One transformer, twelve 3D tasks, zero patience required
MapAnything turns a grab bag of inputs—images, poses, depth, calibration—into metric 3D geometry with a single feed-forward pass.

What it does MapAnything is a research framework from Meta and CMU that trains one transformer end-to-end to regress metric 3D scene geometry. Feed it images alone, or mix in intrinsics, depth maps, or camera poses; it returns point clouds, depths, camera poses, and confidence masks in one shot. The framework wraps the full pipeline—data processing, training, inference, benchmarking, and profiling—in a modular Python package.

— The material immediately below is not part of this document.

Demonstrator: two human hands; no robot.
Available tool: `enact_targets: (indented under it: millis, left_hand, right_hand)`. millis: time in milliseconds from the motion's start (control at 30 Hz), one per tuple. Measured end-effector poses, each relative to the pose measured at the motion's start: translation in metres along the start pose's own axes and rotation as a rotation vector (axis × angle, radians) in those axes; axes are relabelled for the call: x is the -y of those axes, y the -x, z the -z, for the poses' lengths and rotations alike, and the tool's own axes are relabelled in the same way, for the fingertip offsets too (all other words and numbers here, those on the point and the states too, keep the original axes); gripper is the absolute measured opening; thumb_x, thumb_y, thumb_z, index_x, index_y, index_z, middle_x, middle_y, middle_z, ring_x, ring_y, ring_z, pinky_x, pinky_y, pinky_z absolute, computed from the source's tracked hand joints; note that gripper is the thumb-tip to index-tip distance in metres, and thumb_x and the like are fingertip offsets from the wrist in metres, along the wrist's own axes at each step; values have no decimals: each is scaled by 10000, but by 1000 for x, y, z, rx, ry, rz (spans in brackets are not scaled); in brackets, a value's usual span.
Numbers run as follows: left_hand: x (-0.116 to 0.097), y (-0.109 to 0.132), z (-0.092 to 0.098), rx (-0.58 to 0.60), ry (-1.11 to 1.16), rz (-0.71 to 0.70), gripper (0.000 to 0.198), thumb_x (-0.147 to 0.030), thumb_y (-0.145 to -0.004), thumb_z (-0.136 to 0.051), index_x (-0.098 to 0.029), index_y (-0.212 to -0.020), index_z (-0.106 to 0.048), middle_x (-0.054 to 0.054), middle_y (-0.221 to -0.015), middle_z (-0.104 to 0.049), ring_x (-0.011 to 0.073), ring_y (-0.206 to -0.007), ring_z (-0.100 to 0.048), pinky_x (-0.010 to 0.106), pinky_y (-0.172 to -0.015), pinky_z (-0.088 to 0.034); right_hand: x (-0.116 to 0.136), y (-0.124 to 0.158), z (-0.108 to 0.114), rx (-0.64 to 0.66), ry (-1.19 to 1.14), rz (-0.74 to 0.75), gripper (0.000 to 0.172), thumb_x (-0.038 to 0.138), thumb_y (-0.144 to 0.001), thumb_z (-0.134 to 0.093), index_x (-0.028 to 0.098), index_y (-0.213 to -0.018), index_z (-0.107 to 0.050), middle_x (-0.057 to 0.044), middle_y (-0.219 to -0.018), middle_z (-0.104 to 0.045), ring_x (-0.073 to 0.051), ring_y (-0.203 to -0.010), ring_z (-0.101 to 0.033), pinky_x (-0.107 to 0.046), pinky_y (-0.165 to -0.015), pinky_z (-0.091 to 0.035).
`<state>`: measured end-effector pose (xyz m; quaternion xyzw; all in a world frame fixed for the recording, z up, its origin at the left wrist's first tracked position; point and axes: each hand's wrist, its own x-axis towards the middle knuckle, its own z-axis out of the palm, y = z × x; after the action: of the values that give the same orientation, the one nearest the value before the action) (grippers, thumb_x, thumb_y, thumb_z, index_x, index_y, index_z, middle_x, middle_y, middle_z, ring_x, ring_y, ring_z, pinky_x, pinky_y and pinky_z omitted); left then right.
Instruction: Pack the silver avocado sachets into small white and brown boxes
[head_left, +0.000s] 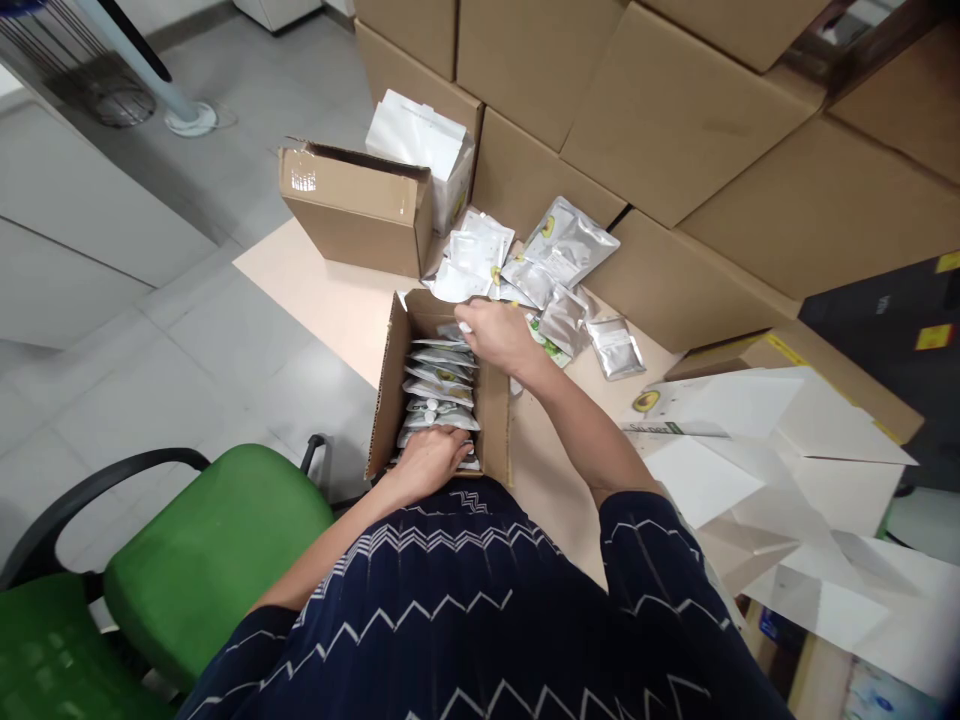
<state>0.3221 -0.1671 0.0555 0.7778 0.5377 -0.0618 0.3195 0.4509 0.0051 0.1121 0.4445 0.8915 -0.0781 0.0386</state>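
An open cardboard box (495, 420) stands against my body, with a row of silver pouches (441, 375) on edge inside it. At least one pouch shows a white spout cap (430, 405). My left hand (431, 460) reaches over the box's near left part and lies on the nearest pouches, fingers stretched over their tops and partly hidden. Above the far right corner of the box is my right hand (495, 335), closed, with a small white bit at its fingertips that I cannot make out. Loose silver pouches (574, 245) lie on the table beyond the box.
Another cardboard box (360, 215) and a white carton (420, 140) stand at the table's far left. Stacked cardboard boxes (540, 70) wall off the back. Flattened white cartons (780, 450) pile up at right. A green chair (217, 550) is at left.
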Motion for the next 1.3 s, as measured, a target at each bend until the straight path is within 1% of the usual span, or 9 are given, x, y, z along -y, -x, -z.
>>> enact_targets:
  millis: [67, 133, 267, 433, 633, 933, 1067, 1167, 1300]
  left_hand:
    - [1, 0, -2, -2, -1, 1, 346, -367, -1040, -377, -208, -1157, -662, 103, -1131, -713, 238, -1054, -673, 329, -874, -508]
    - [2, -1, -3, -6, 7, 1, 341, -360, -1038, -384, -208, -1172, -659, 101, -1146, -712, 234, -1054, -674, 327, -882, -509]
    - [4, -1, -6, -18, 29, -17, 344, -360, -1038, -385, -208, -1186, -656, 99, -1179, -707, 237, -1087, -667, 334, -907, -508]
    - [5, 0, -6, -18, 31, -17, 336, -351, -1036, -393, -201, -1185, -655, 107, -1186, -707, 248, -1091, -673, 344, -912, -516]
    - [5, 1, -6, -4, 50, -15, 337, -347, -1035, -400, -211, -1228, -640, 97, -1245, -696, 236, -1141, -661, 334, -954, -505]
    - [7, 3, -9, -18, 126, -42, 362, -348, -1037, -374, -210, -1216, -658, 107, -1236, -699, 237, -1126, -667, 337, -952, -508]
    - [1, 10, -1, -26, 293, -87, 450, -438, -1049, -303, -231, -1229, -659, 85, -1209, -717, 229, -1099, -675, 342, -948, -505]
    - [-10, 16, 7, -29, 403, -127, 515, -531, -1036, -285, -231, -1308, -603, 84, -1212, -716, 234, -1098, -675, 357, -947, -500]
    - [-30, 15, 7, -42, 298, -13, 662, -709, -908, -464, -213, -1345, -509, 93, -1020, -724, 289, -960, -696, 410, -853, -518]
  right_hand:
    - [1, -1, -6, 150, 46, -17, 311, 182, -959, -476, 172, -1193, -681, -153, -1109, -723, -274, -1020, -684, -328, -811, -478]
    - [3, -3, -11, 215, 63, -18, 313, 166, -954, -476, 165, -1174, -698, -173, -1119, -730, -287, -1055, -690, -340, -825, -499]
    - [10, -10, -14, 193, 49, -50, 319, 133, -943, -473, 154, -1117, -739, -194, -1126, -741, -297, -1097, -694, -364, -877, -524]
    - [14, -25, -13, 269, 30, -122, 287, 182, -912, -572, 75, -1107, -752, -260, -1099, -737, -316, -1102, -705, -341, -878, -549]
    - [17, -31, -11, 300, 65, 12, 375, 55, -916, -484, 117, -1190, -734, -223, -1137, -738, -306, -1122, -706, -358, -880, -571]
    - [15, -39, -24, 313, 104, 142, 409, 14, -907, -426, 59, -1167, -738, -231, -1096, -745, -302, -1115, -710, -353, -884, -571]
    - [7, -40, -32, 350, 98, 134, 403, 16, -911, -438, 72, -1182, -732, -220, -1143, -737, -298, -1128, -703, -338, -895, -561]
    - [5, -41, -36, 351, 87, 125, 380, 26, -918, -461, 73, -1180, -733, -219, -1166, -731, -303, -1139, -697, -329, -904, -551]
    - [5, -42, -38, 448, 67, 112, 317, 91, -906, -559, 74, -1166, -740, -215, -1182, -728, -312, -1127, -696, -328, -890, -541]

The interesting bit The “universal” claim is backed by a unified interface that can swap in other reconstruction models (VGGT, DUSt3R, MASt3R, Pi3-X, etc.) without rewriting your pipeline. It also exports directly to COLMAP and Gaussian Splatting, which saves the usual ritual of format conversion.
Key highlights
- Single model handles 12+ tasks: SfM, MVS, monocular depth, depth completion, registration, and others
- Memory-efficient inference mode claims up to 2,000 views on 140 GB VRAM with “negligible” speed trade-off (see their profiling section)

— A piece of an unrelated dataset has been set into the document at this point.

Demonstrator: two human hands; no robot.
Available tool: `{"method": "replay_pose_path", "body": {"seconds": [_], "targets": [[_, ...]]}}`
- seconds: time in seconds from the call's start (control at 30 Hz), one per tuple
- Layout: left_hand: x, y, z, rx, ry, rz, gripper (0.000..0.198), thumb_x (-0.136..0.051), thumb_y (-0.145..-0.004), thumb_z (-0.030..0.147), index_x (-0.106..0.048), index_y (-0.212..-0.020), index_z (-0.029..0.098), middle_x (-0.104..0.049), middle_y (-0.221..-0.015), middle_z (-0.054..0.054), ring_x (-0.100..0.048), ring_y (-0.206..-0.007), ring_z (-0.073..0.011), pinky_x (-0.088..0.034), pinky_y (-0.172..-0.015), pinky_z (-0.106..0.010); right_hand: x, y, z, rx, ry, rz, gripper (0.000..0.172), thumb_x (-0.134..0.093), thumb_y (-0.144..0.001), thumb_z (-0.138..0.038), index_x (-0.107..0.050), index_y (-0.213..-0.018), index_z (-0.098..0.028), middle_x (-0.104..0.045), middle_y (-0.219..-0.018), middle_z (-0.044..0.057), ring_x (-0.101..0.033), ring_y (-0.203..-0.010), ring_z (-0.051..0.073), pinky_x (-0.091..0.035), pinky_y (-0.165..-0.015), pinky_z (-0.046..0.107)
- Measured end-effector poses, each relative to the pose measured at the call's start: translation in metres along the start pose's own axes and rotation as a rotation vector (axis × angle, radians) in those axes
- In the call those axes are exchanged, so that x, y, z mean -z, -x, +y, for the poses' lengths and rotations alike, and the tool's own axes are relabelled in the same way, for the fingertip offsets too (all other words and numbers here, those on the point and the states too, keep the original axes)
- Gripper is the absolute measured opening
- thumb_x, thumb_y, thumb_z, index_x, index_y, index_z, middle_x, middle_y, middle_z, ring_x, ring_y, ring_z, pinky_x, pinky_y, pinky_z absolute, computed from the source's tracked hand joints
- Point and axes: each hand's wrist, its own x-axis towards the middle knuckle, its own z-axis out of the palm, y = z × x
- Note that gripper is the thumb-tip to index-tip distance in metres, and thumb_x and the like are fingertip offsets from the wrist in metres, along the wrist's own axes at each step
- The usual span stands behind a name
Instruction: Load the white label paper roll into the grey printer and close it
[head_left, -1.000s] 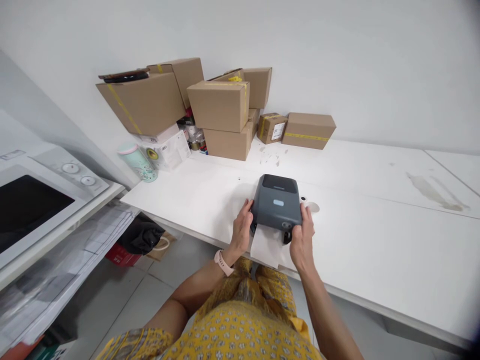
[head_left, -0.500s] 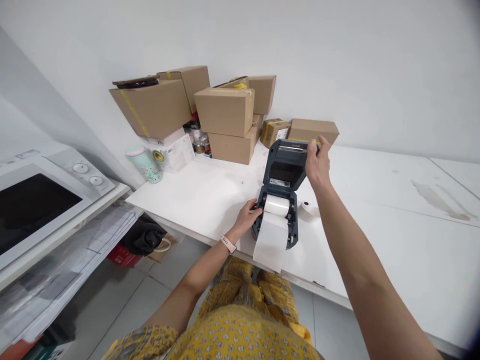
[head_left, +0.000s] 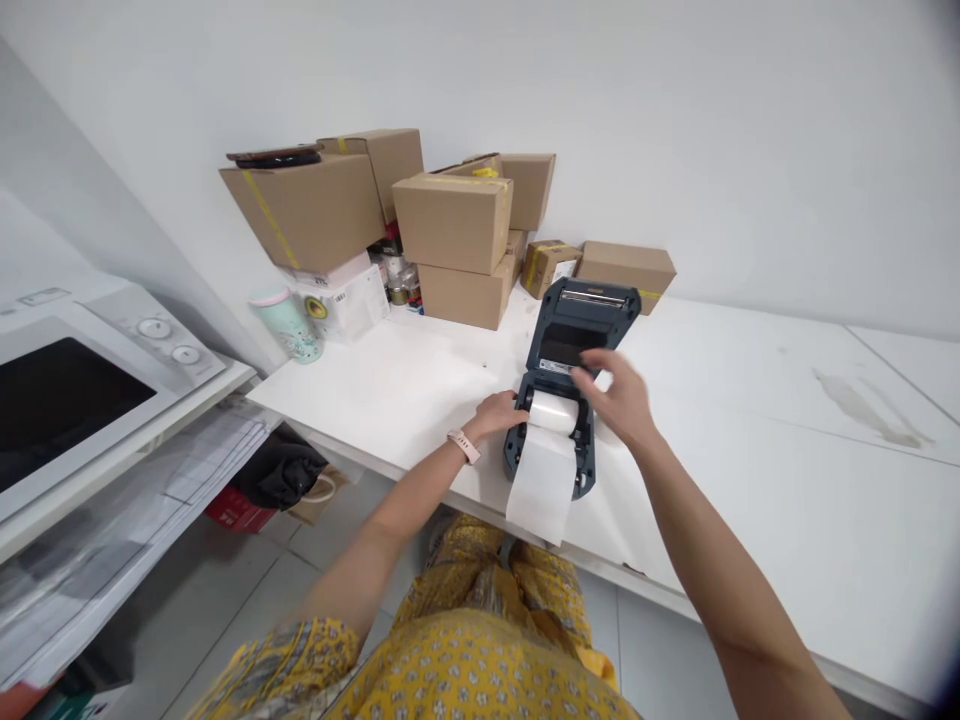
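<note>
A dark blue-grey label printer [head_left: 512,465] stands on the white table with its lid [head_left: 589,310] raised and tilted back. Inside lies a white paper roll [head_left: 553,411]. Its loose paper strip [head_left: 541,485] runs out over the front, past the table edge. My left hand [head_left: 496,412] grips the left side of the printer base, its fingertips partly hidden. My right hand [head_left: 621,395] hovers by the right of the hinge, thumb and fingers apart with nothing between them. It covers most of the spot where the small paper roll lay beside the printer.
Cardboard boxes [head_left: 454,225] are stacked against the wall behind the printer, with a long box [head_left: 626,265] to their right. A mint tumbler [head_left: 289,325] and a white carton [head_left: 352,305] stand at the back left. The microwave [head_left: 112,360] sits on a separate shelf at left.
My right hand has let go of the lid's upper right corner and come down toward the hinge. The lid stays up by itself. My left hand remains at the printer's left side.
</note>
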Motion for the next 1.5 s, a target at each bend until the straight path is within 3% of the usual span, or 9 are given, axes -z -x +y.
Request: {"method": "replay_pose_path", "body": {"seconds": [0.1, 0.17, 0.47, 0.67, 0.8, 0.93, 1.13, 1.37, 1.5], "targets": [[0.009, -0.006, 0.007, -0.014, -0.074, -0.073, 0.027, -0.064, -0.069, 0.033, -0.067, -0.09, 0.015, -0.073, -0.087, -0.009, -0.068, -0.08, -0.0252, -0.047, -0.064, -0.027, -0.015, 0.001, 0.006, 0.029, 0.257, -0.545, 0.067, -0.064, -0.084, -0.043, -0.044, -0.143, -0.018, -0.057, -0.139, 0.016, -0.054, -0.127, 0.034, -0.044, -0.104, 0.046], [0.012, -0.006, 0.009, -0.025, -0.042, -0.128, 0.017, -0.063, -0.069, 0.029, -0.063, -0.079, 0.016, -0.068, -0.068, -0.006, -0.065, -0.065, -0.0218, -0.045, -0.056, -0.026, -0.027, -0.006, 0.008, -0.004, 0.375, -0.737, 0.08, -0.068, -0.079, -0.043, -0.038, -0.148, -0.016, -0.055, -0.142, 0.018, -0.054, -0.128, 0.038, -0.043, -0.104, 0.048], [0.011, -0.01, 0.006, -0.045, 0.025, -0.233, 0.012, -0.057, -0.065, 0.016, -0.05, -0.056, 0.018, -0.048, -0.04, 0.001, -0.051, -0.041, -0.0152, -0.039, -0.045, -0.025, -0.05, -0.03, 0.004, -0.007, 0.402, -0.953, 0.099, -0.08, -0.058, -0.041, -0.044, -0.146, -0.013, -0.059, -0.139, 0.02, -0.058, -0.123, 0.042, -0.048, -0.099, 0.05], [0.005, -0.015, 0.0, -0.039, 0.078, -0.226, 0.007, -0.059, -0.067, 0.016, -0.054, -0.063, 0.018, -0.05, -0.045, 0.001, -0.051, -0.043, -0.0144, -0.041, -0.047, -0.026, -0.005, -0.048, -0.012, 0.092, 0.104, -1.094, 0.078, -0.08, -0.056, -0.037, -0.061, -0.13, -0.023, -0.068, -0.127, 0.007, -0.064, -0.113, 0.034, -0.054, -0.095, 0.041], [0.005, -0.013, -0.003, -0.041, 0.081, -0.211, 0.007, -0.06, -0.07, 0.021, -0.055, -0.066, 0.017, -0.051, -0.046, 0.001, -0.052, -0.045, -0.0158, -0.041, -0.047, -0.026, 0.056, -0.016, -0.009, 0.06, -0.196, -0.882, 0.075, -0.082, -0.054, -0.046, -0.065, -0.123, -0.023, -0.071, -0.122, 0.006, -0.064, -0.111, 0.034, -0.053, -0.095, 0.043], [0.003, -0.013, -0.006, -0.056, 0.109, -0.188, 0.006, -0.06, -0.069, 0.022, -0.058, -0.07, 0.017, -0.054, -0.05, 0.0, -0.053, -0.047, -0.0161, -0.04, -0.048, -0.026, 0.093, 0.063, 0.021, -0.125, -0.461, -0.554, 0.074, -0.085, -0.053, -0.045, -0.063, -0.121, -0.026, -0.067, -0.126, 0.011, -0.062, -0.115, 0.037, -0.053, -0.096, 0.046], [0.001, -0.012, -0.007, -0.074, 0.149, -0.166, 0.009, -0.06, -0.067, 0.022, -0.058, -0.074, 0.016, -0.055, -0.054, 0.001, -0.053, -0.05, -0.0143, -0.038, -0.047, -0.024, 0.065, 0.145, 0.074, -0.333, -0.371, -0.339, 0.066, -0.078, -0.064, -0.034, -0.058, -0.126, -0.023, -0.066, -0.126, 0.011, -0.063, -0.114, 0.031, -0.053, -0.096, 0.045], [0.001, -0.008, -0.004, -0.078, 0.196, -0.181, 0.011, -0.059, -0.067, 0.019, -0.055, -0.076, 0.017, -0.051, -0.055, 0.002, -0.049, -0.048, -0.013, -0.033, -0.044, -0.023, 0.012, 0.14, 0.083, -0.398, -0.46, -0.194, 0.074, -0.08, -0.066, -0.039, -0.053, -0.132, -0.02, -0.066, -0.126, 0.013, -0.065, -0.112, 0.03, -0.052, -0.098, 0.048], [0.003, -0.007, -0.002, -0.066, 0.166, -0.172, 0.007, -0.059, -0.068, 0.019, -0.054, -0.073, 0.017, -0.052, -0.055, 0.001, -0.05, -0.05, -0.0136, -0.035, -0.046, -0.024, 0.03, 0.131, 0.081, -0.387, -0.402, -0.228, 0.077, -0.081, -0.068, -0.046, -0.054, -0.137, -0.023, -0.062, -0.137, 0.013, -0.06, -0.123, 0.032, -0.044, -0.108, 0.053]]}}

- Supports mixed inputs across views: one image might have only RGB, another RGB+depth+pose
- Apache 2.0 licensed model variant available on Hugging Face alongside the default release
- Built-in benchmarking and profiling tools to compare against external models
Caveats
- Camera poses must use the OpenCV cam2world convention; the README mentions a conversion helper but marks it TODO
- PyTorch and CUDA versions are unpinned, so environment setup is left to you
- The “negligible” speed/memory trade-off claim is theirs; verify against your own hardware
Verdict Worth a look if you’re building 3D reconstruction pipelines and want one model that handles messy, heterogeneous inputs without hand-tuning per-task pipelines. Skip it if you need guaranteed production robustness—this is explicitly framed as research code.